Exact copies of the records below are required.
(Dataset records)
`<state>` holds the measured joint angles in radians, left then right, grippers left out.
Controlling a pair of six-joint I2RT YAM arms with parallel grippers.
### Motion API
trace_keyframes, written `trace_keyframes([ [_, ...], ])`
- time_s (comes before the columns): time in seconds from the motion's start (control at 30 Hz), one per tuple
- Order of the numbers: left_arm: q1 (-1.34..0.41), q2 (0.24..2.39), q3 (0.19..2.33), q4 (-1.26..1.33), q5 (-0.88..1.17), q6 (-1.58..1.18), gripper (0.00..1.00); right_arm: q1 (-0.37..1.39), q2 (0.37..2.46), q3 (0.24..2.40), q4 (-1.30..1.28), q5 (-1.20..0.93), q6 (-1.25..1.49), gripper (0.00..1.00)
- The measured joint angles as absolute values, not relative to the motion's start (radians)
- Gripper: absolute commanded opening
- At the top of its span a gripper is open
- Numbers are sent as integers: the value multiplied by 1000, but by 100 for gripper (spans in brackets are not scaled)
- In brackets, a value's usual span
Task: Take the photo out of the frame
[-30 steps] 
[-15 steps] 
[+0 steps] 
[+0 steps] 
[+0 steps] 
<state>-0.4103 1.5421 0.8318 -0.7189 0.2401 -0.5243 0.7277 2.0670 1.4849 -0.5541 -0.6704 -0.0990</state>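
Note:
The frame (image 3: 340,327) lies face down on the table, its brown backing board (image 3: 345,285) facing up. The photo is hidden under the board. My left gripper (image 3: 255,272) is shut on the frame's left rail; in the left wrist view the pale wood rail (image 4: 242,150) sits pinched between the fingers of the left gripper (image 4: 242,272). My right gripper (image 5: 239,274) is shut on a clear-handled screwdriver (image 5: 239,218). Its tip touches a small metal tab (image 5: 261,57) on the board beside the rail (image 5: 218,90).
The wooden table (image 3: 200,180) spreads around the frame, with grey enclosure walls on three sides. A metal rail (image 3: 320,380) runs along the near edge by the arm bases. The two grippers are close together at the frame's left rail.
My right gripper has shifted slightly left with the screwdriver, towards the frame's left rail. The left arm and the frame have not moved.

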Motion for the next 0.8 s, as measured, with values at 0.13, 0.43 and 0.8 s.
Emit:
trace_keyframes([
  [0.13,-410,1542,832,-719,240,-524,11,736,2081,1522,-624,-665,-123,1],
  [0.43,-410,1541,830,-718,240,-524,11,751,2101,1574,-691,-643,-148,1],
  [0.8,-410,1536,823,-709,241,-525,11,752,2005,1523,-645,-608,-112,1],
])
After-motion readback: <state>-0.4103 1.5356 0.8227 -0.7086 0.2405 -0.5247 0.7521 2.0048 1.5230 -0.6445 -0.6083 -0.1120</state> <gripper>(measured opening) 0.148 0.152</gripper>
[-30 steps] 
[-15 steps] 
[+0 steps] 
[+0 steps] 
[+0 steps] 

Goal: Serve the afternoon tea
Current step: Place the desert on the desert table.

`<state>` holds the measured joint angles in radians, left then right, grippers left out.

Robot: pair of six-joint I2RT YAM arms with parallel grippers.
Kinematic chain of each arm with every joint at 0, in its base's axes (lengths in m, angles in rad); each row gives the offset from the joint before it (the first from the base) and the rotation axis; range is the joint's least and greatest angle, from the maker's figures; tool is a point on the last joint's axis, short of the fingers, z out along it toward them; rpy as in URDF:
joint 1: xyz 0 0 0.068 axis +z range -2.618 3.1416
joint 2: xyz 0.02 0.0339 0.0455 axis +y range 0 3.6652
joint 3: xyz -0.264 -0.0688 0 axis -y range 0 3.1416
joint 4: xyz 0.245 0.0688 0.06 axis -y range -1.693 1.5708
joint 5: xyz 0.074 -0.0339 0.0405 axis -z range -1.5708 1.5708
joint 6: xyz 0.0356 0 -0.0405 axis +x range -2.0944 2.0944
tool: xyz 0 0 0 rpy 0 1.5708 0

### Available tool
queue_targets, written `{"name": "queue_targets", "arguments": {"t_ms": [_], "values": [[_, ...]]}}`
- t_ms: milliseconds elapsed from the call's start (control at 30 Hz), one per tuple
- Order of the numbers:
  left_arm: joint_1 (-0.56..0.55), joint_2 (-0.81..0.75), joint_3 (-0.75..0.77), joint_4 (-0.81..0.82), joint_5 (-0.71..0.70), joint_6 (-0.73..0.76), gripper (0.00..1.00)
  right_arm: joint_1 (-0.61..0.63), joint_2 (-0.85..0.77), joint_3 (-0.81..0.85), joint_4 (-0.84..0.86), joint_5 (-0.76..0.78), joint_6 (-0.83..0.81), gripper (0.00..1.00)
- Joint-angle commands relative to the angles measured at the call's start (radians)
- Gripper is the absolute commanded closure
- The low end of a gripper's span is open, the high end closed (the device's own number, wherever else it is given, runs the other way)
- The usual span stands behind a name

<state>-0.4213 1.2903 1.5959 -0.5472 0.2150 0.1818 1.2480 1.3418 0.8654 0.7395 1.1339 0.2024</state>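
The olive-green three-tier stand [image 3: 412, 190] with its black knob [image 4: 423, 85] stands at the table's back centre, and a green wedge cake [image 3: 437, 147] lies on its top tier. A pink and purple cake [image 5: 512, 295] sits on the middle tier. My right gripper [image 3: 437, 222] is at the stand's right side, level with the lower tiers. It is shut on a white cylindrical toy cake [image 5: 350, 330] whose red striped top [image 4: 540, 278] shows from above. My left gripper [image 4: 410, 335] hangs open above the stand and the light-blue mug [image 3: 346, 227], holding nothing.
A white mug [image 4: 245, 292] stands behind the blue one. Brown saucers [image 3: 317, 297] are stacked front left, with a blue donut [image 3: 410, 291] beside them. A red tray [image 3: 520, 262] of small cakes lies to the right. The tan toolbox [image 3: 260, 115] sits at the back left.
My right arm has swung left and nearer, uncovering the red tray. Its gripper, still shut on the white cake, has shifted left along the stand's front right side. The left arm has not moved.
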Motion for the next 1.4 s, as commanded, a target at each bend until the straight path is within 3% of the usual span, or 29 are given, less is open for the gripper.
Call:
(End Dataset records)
Exercise answer:
`<state>` holds the measured joint angles in radians, left then right, grippers left out.
Controlling a pair of six-joint I2RT YAM arms with parallel grippers.
### Motion API
trace_keyframes, written `trace_keyframes([ [_, ...], ])`
- time_s (comes before the columns): time in seconds from the motion's start (control at 30 Hz), one per tuple
- Order of the numbers: left_arm: q1 (-1.34..0.41), q2 (0.24..2.39), q3 (0.19..2.33), q4 (-1.26..1.33), q5 (-0.88..1.17), q6 (-1.58..1.18), gripper (0.00..1.00); right_arm: q1 (-0.37..1.39), q2 (0.37..2.46), q3 (0.24..2.40), q4 (-1.30..1.28), q5 (-1.20..0.93), q6 (-1.25..1.49), gripper (0.00..1.00)
- The measured joint angles as absolute values, not relative to the motion's start (radians)
- Gripper: absolute commanded opening
- At the top of its span a gripper is open
- Numbers are sent as integers: the value multiplied by 1000, but by 100 for gripper (spans in brackets are not scaled)
- In brackets, a value's usual span
Task: Take the photo out of the frame
[-30 steps] 
[-15 steps] 
[+0 steps] 
[+0 steps] 
[+0 steps] 
<state>-0.4103 1.5421 0.8318 -0.7189 0.2401 -0.5243 0.7277 2.0670 1.4849 -0.5541 -0.6704 -0.0990</state>
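Note:
The frame (image 3: 340,327) lies face down on the table, its brown backing board (image 3: 345,285) facing up. The photo is hidden under the board. My left gripper (image 3: 255,272) is shut on the frame's left rail; in the left wrist view the pale wood rail (image 4: 242,150) sits pinched between the fingers of the left gripper (image 4: 242,272). My right gripper (image 5: 239,274) is shut on a clear-handled screwdriver (image 5: 239,218). Its tip touches a small metal tab (image 5: 261,57) on the board beside the rail (image 5: 218,90).
The wooden table (image 3: 200,180) spreads around the frame, with grey enclosure walls on three sides. A metal rail (image 3: 320,380) runs along the near edge by the arm bases. The two grippers are close together at the frame's left rail.
My right gripper has shifted slightly left with the screwdriver, towards the frame's left rail. The left arm and the frame have not moved.
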
Motion for the next 0.8 s, as measured, with values at 0.13, 0.43 and 0.8 s.
Emit:
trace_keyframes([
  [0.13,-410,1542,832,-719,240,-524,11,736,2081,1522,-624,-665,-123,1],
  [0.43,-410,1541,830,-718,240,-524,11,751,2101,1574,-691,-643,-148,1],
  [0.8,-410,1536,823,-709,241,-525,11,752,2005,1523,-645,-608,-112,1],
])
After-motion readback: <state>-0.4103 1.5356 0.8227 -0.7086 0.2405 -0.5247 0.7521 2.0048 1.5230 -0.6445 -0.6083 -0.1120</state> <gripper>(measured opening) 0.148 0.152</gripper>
[-30 steps] 
[-15 steps] 
[+0 steps] 
[+0 steps] 
[+0 steps] 

Goal: Serve the afternoon tea
Current step: Place the desert on the desert table.

`<state>` holds the measured joint angles in radians, left then right, grippers left out.

Robot: pair of six-joint I2RT YAM arms with parallel grippers.
Kinematic chain of each arm with every joint at 0, in its base's axes (lengths in m, angles in rad); each row gives the offset from the joint before it (the first from the base) and the rotation axis; range is the joint's least and greatest angle, from the maker's figures; tool is a point on the last joint's axis, short of the fingers, z out along it toward them; rpy as in URDF:
joint 1: xyz 0 0 0.068 axis +z range -2.618 3.1416
joint 2: xyz 0.02 0.0339 0.0455 axis +y range 0 3.6652
joint 3: xyz -0.264 -0.0688 0 axis -y range 0 3.1416
joint 4: xyz 0.245 0.0688 0.06 axis -y range -1.693 1.5708
joint 5: xyz 0.074 -0.0339 0.0405 axis -z range -1.5708 1.5708
joint 6: xyz 0.0356 0 -0.0405 axis +x range -2.0944 2.0944
tool: xyz 0 0 0 rpy 0 1.5708 0

### Available tool
queue_targets, written `{"name": "queue_targets", "arguments": {"t_ms": [_], "values": [[_, ...]]}}`
- t_ms: milliseconds elapsed from the call's start (control at 30 Hz), one per tuple
- Order of the numbers:
  left_arm: joint_1 (-0.56..0.55), joint_2 (-0.81..0.75), joint_3 (-0.75..0.77), joint_4 (-0.81..0.82), joint_5 (-0.71..0.70), joint_6 (-0.73..0.76), gripper (0.00..1.00)
  right_arm: joint_1 (-0.61..0.63), joint_2 (-0.85..0.77), joint_3 (-0.81..0.85), joint_4 (-0.84..0.86), joint_5 (-0.76..0.78), joint_6 (-0.83..0.81), gripper (0.00..1.00)
- Joint-angle commands relative to the angles measured at the call's start (radians)
- Gripper is the absolute commanded closure
- The low end of a gripper's span is open, the high end closed (the device's own number, wherever else it is given, runs the other way)
- The usual span stands behind a name

<state>-0.4213 1.2903 1.5959 -0.5472 0.2150 0.1818 1.2480 1.3418 0.8654 0.7395 1.1339 0.2024</state>
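The olive-green three-tier stand [image 3: 412, 190] with its black knob [image 4: 423, 85] stands at the table's back centre, and a green wedge cake [image 3: 437, 147] lies on its top tier. A pink and purple cake [image 5: 512, 295] sits on the middle tier. My right gripper [image 3: 437, 222] is at the stand's right side, level with the lower tiers. It is shut on a white cylindrical toy cake [image 5: 350, 330] whose red striped top [image 4: 540, 278] shows from above. My left gripper [image 4: 410, 335] hangs open above the stand and the light-blue mug [image 3: 346, 227], holding nothing.
A white mug [image 4: 245, 292] stands behind the blue one. Brown saucers [image 3: 317, 297] are stacked front left, with a blue donut [image 3: 410, 291] beside them. A red tray [image 3: 520, 262] of small cakes lies to the right. The tan toolbox [image 3: 260, 115] sits at the back left.
My right arm has swung left and nearer, uncovering the red tray. Its gripper, still shut on the white cake, has shifted left along the stand's front right side. The left arm has not moved.
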Motion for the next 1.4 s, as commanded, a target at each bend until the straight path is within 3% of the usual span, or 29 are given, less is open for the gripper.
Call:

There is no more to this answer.